Dans la maladie de Huntington, le gène codant pour une protéine appelée huntingtine, est essentielle au développement et à la maintenance des neurones. Ce gène muté est la cause des symptômes de Huntington, qui consistent en l'apparition de mouvements involontaires que le patient ne peut pas contrôler, en plus de modifications du caractère. À mesure que la maladie progresse, il existe également des signes de démence.

Lorsque le traitement a été appliqué à des souris atteintes de la maladie de Huntington, l’apparition des symptômes caractéristiques de cette pathologie a été retardée.

La HD étant causée par l'anomalie d'un seul gène, une thérapie visant à l'inhiber pourrait permettre de contrôler cette maladie pour laquelle il n'existe actuellement aucun traitement curatif.

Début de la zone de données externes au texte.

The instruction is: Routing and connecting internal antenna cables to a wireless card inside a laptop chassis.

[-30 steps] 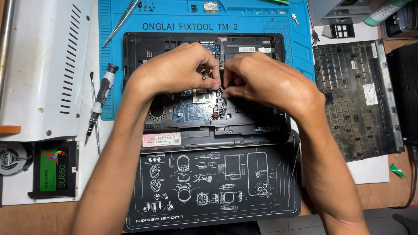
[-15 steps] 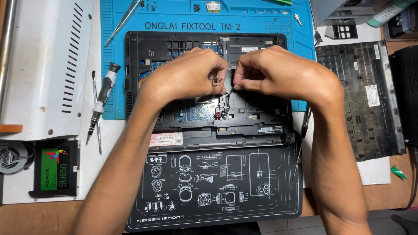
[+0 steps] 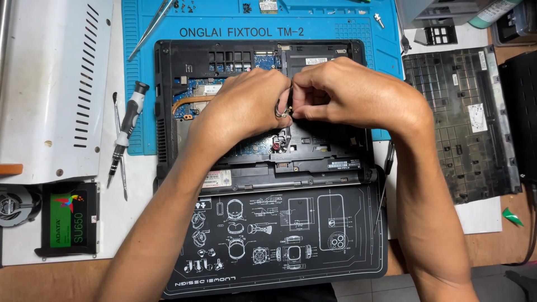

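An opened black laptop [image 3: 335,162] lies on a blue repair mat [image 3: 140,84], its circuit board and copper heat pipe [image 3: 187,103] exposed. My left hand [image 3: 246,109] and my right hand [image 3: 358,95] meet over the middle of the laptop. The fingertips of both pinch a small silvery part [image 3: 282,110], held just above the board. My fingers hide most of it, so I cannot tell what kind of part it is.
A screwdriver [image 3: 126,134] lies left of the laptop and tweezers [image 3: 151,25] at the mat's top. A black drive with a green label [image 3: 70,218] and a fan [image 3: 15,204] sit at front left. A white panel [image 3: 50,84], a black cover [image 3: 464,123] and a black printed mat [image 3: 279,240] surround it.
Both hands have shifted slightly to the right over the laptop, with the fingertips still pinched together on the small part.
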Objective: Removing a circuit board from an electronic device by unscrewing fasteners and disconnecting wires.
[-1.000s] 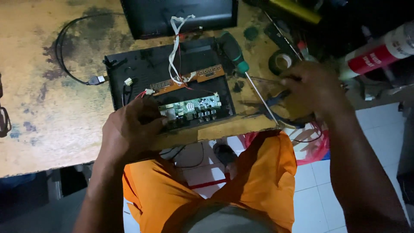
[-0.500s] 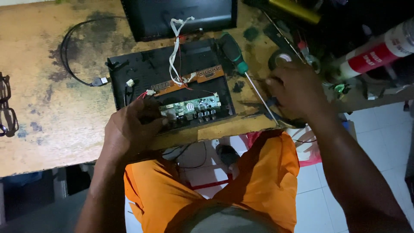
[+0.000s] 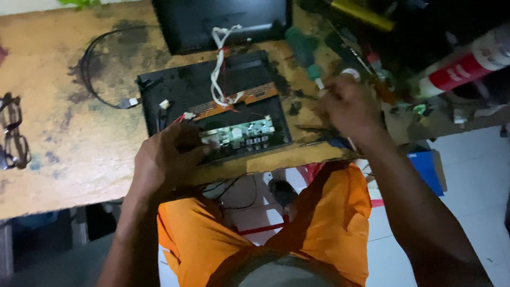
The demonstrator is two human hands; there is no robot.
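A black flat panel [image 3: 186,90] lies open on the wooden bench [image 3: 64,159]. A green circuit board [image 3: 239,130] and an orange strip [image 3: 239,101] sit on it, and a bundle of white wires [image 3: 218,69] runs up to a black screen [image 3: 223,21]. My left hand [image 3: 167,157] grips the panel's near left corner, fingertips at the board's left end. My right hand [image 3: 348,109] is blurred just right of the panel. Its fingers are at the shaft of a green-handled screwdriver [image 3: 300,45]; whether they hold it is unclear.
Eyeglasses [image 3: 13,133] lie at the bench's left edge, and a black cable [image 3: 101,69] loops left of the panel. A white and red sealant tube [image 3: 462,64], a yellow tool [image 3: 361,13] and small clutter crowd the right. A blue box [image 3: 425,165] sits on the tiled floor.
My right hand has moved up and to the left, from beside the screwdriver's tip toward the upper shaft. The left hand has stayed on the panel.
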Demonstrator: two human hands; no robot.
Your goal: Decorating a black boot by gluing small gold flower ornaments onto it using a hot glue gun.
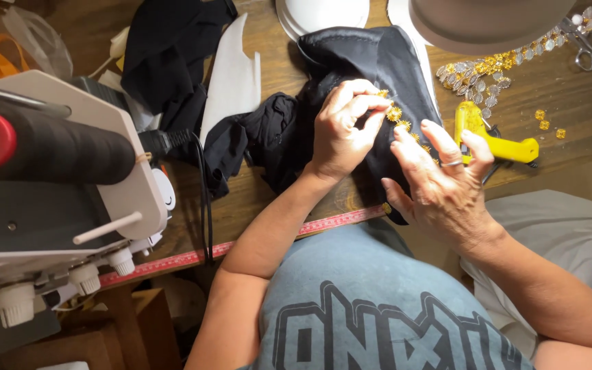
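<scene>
A black fabric piece (pixel 371 65) lies on the wooden table (pixel 570 116) in front of me. A row of gold bead trim (pixel 397 115) runs along the fabric. My left hand (pixel 342 133) pinches the upper end of this trim between thumb and fingertips. My right hand (pixel 443 181) rests flat on the fabric just right of the trim, fingers spread, pressing it down, with a ring on one finger.
A yellow glue gun (pixel 498 140) lies right of my right hand. Loose gold bead trim (pixel 488 75) and scissors (pixel 587 48) sit at the back right. A sewing machine (pixel 56 205) with a black thread cone (pixel 49 147) stands left. More black cloth (pixel 173 48) and white pieces (pixel 234 79) lie behind.
</scene>
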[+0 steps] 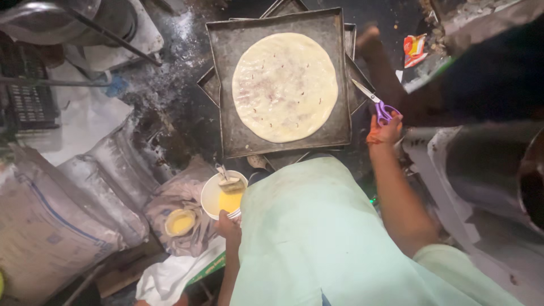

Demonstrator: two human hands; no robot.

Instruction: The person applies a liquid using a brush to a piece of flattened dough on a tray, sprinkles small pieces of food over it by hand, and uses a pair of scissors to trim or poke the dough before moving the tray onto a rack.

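Dark, flour-dusted floor fills the head view, with grey sacks (107, 187) lying at the left. On it sits a stack of square metal trays; the top tray (221, 85) carries a round, flat disc of dough (284, 86) dotted with small cuts. The right hand (386, 129) reaches forward with its arm almost straight, fingers closed through the purple handles of scissors (375, 103), whose blades point toward the tray's right edge. The left hand (228, 225), held low near the body, grips the rim of a white bowl (212, 198) of yellow liquid with a brush (229, 182) resting in it.
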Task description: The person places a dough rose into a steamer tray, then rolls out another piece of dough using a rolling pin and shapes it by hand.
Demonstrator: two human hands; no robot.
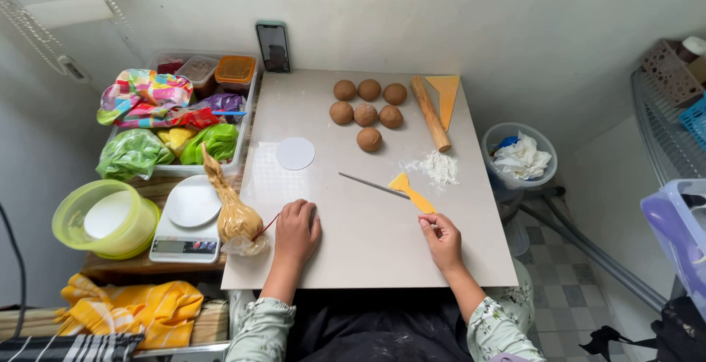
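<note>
Dough hides under the left hand (296, 231), if anything does: that hand lies palm down, fingers curled over something on the board (353, 259), and what it covers cannot be told. Just beside its thumb lies a tied bag (234, 211) of tan filling, its twisted neck pointing up and away, with a thin red tie (268, 225) running from the bag toward the hand. The right hand (441, 238) rests near the board's right part, fingers loosely bent, fingertips pinching the near end of a yellow scraper (410, 192); the scraper's wide end touches the tip of a thin metal blade (371, 184) that lies flat toward the board's middle. A small heap of flour (437, 166) sits just beyond the scraper. Farther back, seven brown balls (368, 112) stand in a cluster, apart from both hands, with a wooden rolling pin (430, 112) beside them and a yellow triangular card (446, 96) just right of the pin. A white disc (295, 153) lies flat on the board's left part. Left of the board stand a scale (187, 231) with a white plate on it, a green bowl (103, 218), and a tray (180, 171) of coloured bags. A phone (273, 46) leans on the wall.
</note>
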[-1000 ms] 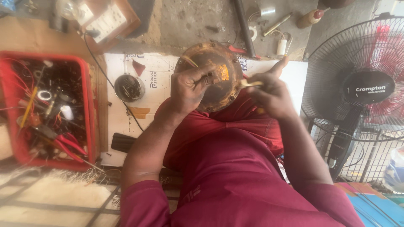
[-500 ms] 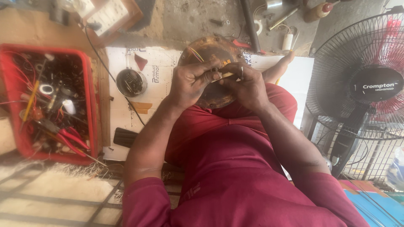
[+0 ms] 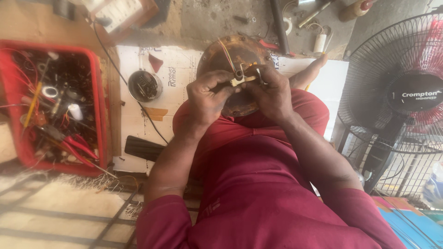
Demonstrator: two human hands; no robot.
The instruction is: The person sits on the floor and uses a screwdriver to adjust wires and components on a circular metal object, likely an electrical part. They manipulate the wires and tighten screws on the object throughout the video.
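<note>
Setting: rough concrete floor [image 3: 207, 18] of a repair spot, with a flattened sheet of white cardboard [image 3: 180, 78] spread under the seated person's legs in dark red trousers.
Work piece: round, rusty brown metal motor housing [image 3: 230, 55] with a short shaft at its centre and thin coloured wires over its top, propped on the person's lap between the knees.
Left hand [image 3: 207, 99]: fingers curled and nearly closed, pinching a small pale part at the shaft; exactly what the part is cannot be told.
Right hand [image 3: 272, 94]: also closed, fingers bearing on the same small part and on the housing's rim.
Handling: judged heavy and rigid, a cast metal body that will not flex; the rust gives grip, though grime may make it greasy.
Fragile points: the thin wires and the small centre fitting look easy to snag or bend.
Where to hold: best by the thick outer rim, kept resting on the lap, never by the wires.
Nearby: red plastic crate [image 3: 99, 92] of tangled wires and tools to the left; black pedestal fan with red blades [image 3: 406, 97] to the right; small round grey metal part [image 3: 144, 85] on the cardboard.
</note>
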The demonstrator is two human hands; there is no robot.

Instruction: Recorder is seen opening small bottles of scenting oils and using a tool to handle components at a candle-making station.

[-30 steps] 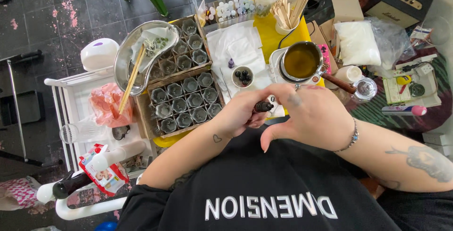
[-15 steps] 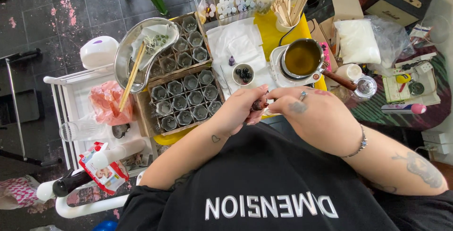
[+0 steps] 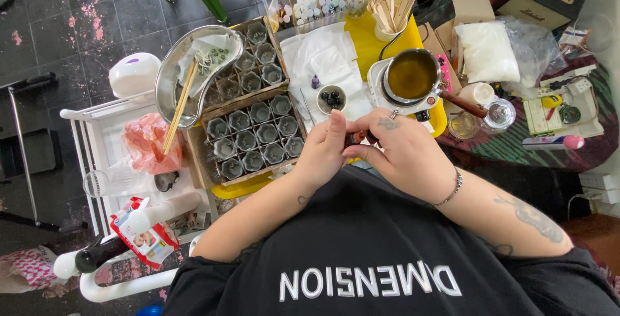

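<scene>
Both of my hands meet over the table's near edge, close to my chest. My left hand and my right hand together pinch a small dark brown bottle, mostly hidden between the fingers. Just beyond the hands lies a white cloth with a little white bowl of dark beads and a tiny purple vial. To the right stands a metal pot of amber liquid with a wooden handle, on a small white heater.
A cardboard tray of several small glass jars sits left of my hands, another behind it. A steel kidney dish with chopsticks lies further left. Wooden sticks in a cup, a white powder bag, a glass jar and a white cart surround.
My hands have shifted slightly toward the table and turned around the small bottle; the left fingers now stretch upright along it. Nothing else has moved.
</scene>
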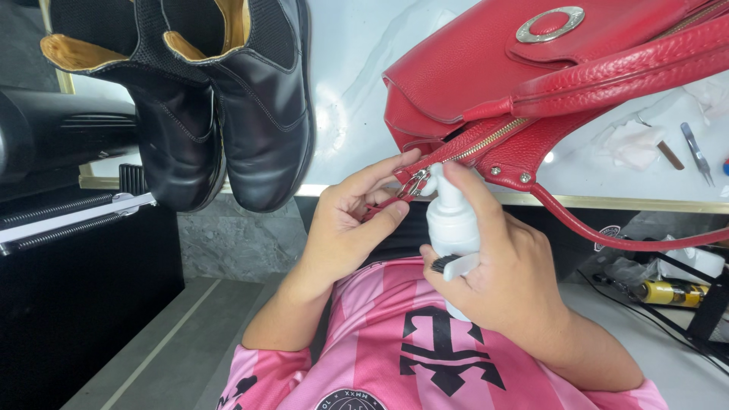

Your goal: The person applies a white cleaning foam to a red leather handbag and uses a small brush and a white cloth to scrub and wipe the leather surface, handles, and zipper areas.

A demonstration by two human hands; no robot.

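Currently I'm pinching the zipper pull (414, 182) of the red handbag (486, 68) between thumb and fingertips of my left hand (351, 222). My right hand (505, 266) is wrapping a white pump bottle (450, 220), index finger over the nozzle, small brush tucked under. Best keeping the zipper taut, nozzle close, pressing lightly. Black boots (228, 99) sitting well apart.

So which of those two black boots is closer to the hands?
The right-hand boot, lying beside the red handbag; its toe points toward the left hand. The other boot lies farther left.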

Des chercheurs du CGR ont mis au point des «doigts de zinc» reconnaissant certaines séquences d’ADN et se liant à eux, ce qui permet de réguler les gènes auxquels ils sont attachés. Dans le cas du gène mutant qui cause la maladie de Huntington, les «doigts de zinc» empêchent son expression, diminuant ainsi la production de la protéine huntingtine anormale.

Les auteurs de l’étude, dont les conclusions ont été publiées dans «Actes de l’Académie nationale des sciences» (PNAS), ont observé que lorsqu’ils appliquaient le traitement à des modèles murins atteints de MH, l’apparition des symptômes de la maladie était retardée. À présent, les scientifiques ont l'intention de poursuivre le projet visant à développer un traitement efficace chez l'homme.